Fast-food chains will probably never get out of the meat market and there is no way to sell meat without cruelty to animals, but Burger King announced that it will be the first major U.S. chain to use free-range chickens and hogs for its eggs and meat. All 7,200 Burger Kings across America will use 100 percent cage-free eggs by 2017. This has been lauded by some animal cruelty groups and dismissed as a cynical half-measure of appeasement by others. Customers have let the company know that they would prefer more humane treatment of the animals used for the Burger King menu.
The term cage-free includes barn-raised, which the SPCA supports, as well as free-range. Burger King also announced that they will only buy pork from “suppliers that can demonstrate documented plans to end their use of gestation crates for breeding pigs.” The move is likely in response to McDonald’s recent announcement that they will stop using inhumane gestational crates for its sows. In the European Union, Burger King already uses only cage-free eggs, but in New Zealand only 12 percent of the 960 million eggs produced for the chain is free-range, although free-range egg sales have been increasing by 1 percent a year for the past ten years.
Burger King is the world’s second-largest fast food chain, so this change may expand the market for humanely produced food as it adds pressure for rivals to do the same. “For more than a decade, Burger King Corp. has demonstrated a commitment to animal welfare,” said Jonathan Fitzpatrick, chief brand and operations officer.
The change will lead to price increases over a period of years because free-range eggs typically cost consumers twice as much as eggs from battery hens , hens kept in an industrial agricultural confinement system used primarily for egg-laying hens, due to the extra land and labor they require.
The Humane Society of the United States gave the chain a Corporate Progress Award last year for its work encouraging vendors and suppliers to treat animals properly. “Many tens of thousands of animals will now be in better living conditions,” says Wayne Pacelle, president of the Humane Society of the United States.

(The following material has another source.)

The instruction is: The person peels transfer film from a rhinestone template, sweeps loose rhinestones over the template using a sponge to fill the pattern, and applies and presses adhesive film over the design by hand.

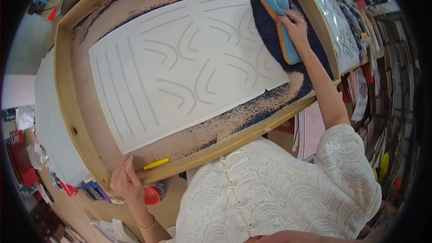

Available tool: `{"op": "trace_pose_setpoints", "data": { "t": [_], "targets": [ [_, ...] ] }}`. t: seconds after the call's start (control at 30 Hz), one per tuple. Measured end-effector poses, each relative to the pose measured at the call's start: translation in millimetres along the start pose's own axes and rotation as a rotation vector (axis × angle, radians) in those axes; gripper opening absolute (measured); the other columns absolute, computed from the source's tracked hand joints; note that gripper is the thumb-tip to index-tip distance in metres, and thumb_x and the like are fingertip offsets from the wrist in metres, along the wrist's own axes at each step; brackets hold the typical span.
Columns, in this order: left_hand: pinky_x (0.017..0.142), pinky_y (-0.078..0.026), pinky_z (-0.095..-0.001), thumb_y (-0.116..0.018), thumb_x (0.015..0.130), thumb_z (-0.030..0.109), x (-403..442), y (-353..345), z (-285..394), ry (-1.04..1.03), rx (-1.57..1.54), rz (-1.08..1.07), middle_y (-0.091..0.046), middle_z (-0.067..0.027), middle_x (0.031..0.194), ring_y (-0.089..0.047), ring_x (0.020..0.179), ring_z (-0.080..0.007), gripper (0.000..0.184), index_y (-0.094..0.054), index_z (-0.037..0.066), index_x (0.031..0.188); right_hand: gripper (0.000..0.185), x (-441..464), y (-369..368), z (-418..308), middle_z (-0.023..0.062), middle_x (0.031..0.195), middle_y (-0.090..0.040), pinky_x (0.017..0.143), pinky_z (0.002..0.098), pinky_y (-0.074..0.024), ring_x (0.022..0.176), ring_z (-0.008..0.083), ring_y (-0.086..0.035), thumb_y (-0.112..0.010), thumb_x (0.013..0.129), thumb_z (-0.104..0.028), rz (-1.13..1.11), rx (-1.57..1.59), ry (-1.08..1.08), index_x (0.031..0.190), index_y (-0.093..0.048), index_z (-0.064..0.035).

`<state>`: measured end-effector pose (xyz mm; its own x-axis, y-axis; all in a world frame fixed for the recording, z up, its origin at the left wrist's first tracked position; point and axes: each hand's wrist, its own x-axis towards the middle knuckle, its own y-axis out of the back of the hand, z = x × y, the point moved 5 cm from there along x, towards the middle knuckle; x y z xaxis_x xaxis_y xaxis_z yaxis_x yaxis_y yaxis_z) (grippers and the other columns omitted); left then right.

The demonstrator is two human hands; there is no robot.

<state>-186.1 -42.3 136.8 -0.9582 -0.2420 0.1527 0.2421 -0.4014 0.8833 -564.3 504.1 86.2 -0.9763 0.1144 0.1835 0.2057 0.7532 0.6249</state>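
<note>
My right hand (pixel 297 29) is closed on a blue and orange pad (pixel 290 47) at the right side of a wooden tray (pixel 67 103), over dark powder (pixel 270 36). A white sheet (pixel 135 76) with grey curved and straight lines lies in the tray, its right edge beside the powder. At the tray's lower left corner, my left hand (pixel 126 180) rests by the rim with its fingers close to the sheet's corner; its grip is unclear. A yellow stick-shaped object (pixel 156 164) lies just right of that hand, inside the tray.
A patterned sheet under shiny film (pixel 335 22) lies beyond the tray's right rim. White paper (pixel 56 121) extends past the left rim. A red cup (pixel 151 195) is below the near rim. Shelves of stacked material (pixel 387 76) stand at the right.
</note>
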Motion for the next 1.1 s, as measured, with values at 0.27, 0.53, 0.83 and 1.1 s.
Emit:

Burger King is winning praise from animal-rights activists, but eliminating cages doesn’t guarantee cruelty-free conditions. Many cage-free hens are starved or have part of their beaks burned off. Many of these birds are still kept in crowded, dark barns, and never see the light of day. Burger King’s decision doesn’t really go far enough to be a game-changer for the industry. It makes no difference for the livestock the company uses in its meat products which will still be coming from inhumane factory farms.